* [RFC][PATCH 1/4][cr]: Add uid, euid params to f_modown()
2010-05-11 22:38 [RFC][PATCH 0/4][cr]: Checkpoint/restart file-owner info Sukadev Bhattiprolu
@ 2010-05-11 22:38 ` Sukadev Bhattiprolu
2010-05-12 17:05 ` Jamie Lokier
2010-05-11 22:38 ` [RFC][PATCH 2/4][cr]: Define __f_setown_uid() Sukadev Bhattiprolu
` (2 subsequent siblings)
3 siblings, 1 reply; 10+ messages in thread
From: Sukadev Bhattiprolu @ 2010-05-11 22:38 UTC (permalink / raw)
To: Oren Laadan; +Cc: Matt Helsley, serue, Containers, linux-fsdevel
Checkpoint/restart of file-owner.
Add uid, euid parameters to f_modown(). These parameters will be needed
when restarting an application (and hence restoring the file information),
from a checkpoint image.
Signed-off-by: Sukadev Bhattiprolu <sukadev@linux.vnet.ibm.com>
---
fs/fcntl.c | 11 +++++------
1 files changed, 5 insertions(+), 6 deletions(-)
diff --git a/fs/fcntl.c b/fs/fcntl.c
index 2079af0..aeab1f4 100644
--- a/fs/fcntl.c
+++ b/fs/fcntl.c
@@ -197,7 +197,7 @@ static int setfl(int fd, struct file * filp, unsigned long arg)
}
static void f_modown(struct file *filp, struct pid *pid, enum pid_type type,
- int force)
+ uid_t uid, uid_t euid, int force)
{
write_lock_irq(&filp->f_owner.lock);
if (force || !filp->f_owner.pid) {
@@ -206,9 +206,8 @@ static void f_modown(struct file *filp, struct pid *pid, enum pid_type type,
filp->f_owner.pid_type = type;
if (pid) {
- const struct cred *cred = current_cred();
- filp->f_owner.uid = cred->uid;
- filp->f_owner.euid = cred->euid;
+ filp->f_owner.uid = uid;
+ filp->f_owner.euid = euid;
}
}
write_unlock_irq(&filp->f_owner.lock);
@@ -223,7 +222,7 @@ int __f_setown(struct file *filp, struct pid *pid, enum pid_type type,
if (err)
return err;
- f_modown(filp, pid, type, force);
+ f_modown(filp, pid, type, current_uid(), current_euid(), force);
return 0;
}
EXPORT_SYMBOL(__f_setown);
@@ -249,7 +248,7 @@ EXPORT_SYMBOL(f_setown);
void f_delown(struct file *filp)
{
- f_modown(filp, NULL, PIDTYPE_PID, 1);
+ f_modown(filp, NULL, PIDTYPE_PID, current_uid(), current_euid(), 1);
}
pid_t f_getown(struct file *filp)
--
1.6.0.4
^ permalink raw reply related [flat|nested] 10+ messages in thread
* Re: [RFC][PATCH 1/4][cr]: Add uid, euid params to f_modown()
2010-05-11 22:38 ` [RFC][PATCH 1/4][cr]: Add uid, euid params to f_modown() Sukadev Bhattiprolu
@ 2010-05-12 17:05 ` Jamie Lokier
2010-05-12 17:30 ` Sukadev Bhattiprolu
0 siblings, 1 reply; 10+ messages in thread
From: Jamie Lokier @ 2010-05-12 17:05 UTC (permalink / raw)
To: Sukadev Bhattiprolu
Cc: Oren Laadan, Matt Helsley, serue, Containers, linux-fsdevel
Sukadev Bhattiprolu wrote:
> Checkpoint/restart of file-owner.
>
> Add uid, euid parameters to f_modown().

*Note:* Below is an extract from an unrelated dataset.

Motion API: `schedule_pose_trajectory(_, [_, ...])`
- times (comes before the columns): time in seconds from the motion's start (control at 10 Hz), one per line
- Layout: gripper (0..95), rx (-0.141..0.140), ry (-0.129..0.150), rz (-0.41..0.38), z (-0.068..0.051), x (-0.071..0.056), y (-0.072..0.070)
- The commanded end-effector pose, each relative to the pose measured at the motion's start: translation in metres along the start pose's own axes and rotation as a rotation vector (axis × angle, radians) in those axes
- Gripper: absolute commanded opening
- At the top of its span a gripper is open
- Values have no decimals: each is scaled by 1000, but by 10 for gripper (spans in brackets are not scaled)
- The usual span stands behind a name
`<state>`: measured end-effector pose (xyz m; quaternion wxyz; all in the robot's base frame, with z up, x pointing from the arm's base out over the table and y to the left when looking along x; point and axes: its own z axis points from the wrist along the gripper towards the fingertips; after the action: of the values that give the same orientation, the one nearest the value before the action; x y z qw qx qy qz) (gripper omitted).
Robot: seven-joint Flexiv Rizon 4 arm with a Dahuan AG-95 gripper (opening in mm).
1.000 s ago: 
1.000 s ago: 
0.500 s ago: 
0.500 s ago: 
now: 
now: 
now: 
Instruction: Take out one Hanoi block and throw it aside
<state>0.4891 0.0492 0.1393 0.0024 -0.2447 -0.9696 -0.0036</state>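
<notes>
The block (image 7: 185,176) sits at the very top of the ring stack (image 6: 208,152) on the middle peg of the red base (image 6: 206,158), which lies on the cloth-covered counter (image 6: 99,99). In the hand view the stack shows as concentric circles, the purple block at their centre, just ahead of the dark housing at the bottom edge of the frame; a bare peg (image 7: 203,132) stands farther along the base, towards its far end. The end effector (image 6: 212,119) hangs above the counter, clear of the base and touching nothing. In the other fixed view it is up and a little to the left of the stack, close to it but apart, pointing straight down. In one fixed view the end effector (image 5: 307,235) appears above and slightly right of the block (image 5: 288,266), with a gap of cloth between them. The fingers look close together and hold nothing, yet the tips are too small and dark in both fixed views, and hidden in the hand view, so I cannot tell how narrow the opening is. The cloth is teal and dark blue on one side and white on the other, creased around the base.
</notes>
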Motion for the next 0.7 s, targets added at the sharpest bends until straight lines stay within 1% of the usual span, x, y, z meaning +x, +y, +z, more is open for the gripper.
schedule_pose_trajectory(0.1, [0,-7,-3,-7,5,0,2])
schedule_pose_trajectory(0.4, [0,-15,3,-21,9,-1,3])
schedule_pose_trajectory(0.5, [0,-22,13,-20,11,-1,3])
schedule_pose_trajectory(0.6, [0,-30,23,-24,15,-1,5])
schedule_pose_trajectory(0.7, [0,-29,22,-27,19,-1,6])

These parameters will be needed
> when restarting an application (and hence restoring the file information),
> from a checkpoint image.
This is used to make sure I/O signals on sockets, ttys, devices and so
on are delivered to a particular process.
If any of those signals are lost when an event happens around the same
time as c/r (for example, more data arriving on a pipe, a device
becomes readable/writable, or room becoming available to write, or
urgent data on a socket), a process depending on it can get stuck -
unless the process knows that c/r happened, so it knows to call
select() on all those fds after the c/r.
Can you say if the c/r avoids that kind of race condition?
Thanks,
-- Jamie
^ permalink raw reply [flat|nested] 10+ messages in thread
* Re: [RFC][PATCH 1/4][cr]: Add uid, euid params to f_modown()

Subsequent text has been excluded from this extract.